[Task requirements]: Here the job is to return only the lines of the material, exactly, from the first one to the line with "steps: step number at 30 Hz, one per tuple".

◇ ◇ ◇ ◇

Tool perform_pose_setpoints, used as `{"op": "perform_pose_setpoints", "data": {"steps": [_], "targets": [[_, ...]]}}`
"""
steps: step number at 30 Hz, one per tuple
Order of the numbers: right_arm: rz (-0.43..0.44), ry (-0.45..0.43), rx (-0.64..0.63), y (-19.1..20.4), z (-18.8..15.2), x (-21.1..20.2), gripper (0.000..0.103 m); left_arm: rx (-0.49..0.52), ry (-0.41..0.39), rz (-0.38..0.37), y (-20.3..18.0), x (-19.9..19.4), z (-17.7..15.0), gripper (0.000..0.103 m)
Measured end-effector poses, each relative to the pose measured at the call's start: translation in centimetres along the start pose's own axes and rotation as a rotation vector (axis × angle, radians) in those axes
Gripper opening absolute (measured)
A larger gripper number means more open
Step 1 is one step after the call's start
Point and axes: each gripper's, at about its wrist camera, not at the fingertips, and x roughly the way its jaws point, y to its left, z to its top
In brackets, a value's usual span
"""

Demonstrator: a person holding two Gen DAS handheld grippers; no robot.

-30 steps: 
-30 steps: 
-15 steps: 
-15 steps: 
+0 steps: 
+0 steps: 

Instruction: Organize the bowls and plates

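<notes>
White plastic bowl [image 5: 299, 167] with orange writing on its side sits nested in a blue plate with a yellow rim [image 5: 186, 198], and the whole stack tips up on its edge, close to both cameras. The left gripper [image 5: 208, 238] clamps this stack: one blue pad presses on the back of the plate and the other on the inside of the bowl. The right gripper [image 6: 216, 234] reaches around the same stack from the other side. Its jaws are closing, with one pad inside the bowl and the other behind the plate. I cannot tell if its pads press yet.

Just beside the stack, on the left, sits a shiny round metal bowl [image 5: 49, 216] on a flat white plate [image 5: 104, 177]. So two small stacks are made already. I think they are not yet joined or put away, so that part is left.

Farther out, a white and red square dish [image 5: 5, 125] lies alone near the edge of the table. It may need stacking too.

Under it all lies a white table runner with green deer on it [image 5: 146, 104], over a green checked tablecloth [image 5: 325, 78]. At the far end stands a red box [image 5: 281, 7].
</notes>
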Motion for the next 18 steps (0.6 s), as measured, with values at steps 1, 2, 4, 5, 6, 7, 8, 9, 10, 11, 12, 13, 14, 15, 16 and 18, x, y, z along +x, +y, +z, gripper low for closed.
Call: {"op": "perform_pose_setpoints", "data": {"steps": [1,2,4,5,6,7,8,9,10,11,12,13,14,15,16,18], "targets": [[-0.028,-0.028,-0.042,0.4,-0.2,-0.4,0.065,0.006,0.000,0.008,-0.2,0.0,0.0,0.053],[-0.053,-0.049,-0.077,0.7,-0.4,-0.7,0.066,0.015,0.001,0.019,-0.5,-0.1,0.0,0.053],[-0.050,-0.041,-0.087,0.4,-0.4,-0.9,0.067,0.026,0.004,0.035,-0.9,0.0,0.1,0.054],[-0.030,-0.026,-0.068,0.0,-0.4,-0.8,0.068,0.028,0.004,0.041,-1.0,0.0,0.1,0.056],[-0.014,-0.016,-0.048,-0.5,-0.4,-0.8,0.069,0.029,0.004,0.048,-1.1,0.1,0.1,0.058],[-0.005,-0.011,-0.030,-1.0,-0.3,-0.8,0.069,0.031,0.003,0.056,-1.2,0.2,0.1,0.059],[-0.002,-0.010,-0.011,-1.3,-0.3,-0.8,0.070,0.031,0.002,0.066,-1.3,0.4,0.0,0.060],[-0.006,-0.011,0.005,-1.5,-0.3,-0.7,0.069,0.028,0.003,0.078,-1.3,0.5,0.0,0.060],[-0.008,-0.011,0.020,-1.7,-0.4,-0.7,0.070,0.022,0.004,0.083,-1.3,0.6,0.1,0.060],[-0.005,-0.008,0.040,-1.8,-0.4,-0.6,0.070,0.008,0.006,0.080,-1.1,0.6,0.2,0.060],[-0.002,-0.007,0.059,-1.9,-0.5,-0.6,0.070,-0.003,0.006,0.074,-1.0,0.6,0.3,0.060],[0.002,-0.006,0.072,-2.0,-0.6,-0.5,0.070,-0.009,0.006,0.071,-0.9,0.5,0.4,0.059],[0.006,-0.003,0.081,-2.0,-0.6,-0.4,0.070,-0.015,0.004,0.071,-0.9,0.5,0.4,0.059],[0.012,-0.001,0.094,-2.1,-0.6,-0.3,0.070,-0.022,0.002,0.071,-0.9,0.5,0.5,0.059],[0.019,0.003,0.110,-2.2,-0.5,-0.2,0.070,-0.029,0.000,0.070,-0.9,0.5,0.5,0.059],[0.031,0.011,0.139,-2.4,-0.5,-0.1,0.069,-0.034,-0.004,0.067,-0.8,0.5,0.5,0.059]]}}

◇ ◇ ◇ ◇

[Exercise solution]:
Tool perform_pose_setpoints, used as `{"op": "perform_pose_setpoints", "data": {"steps": [_], "targets": [[_, ...]]}}`
"""
steps: step number at 30 Hz, one per tuple

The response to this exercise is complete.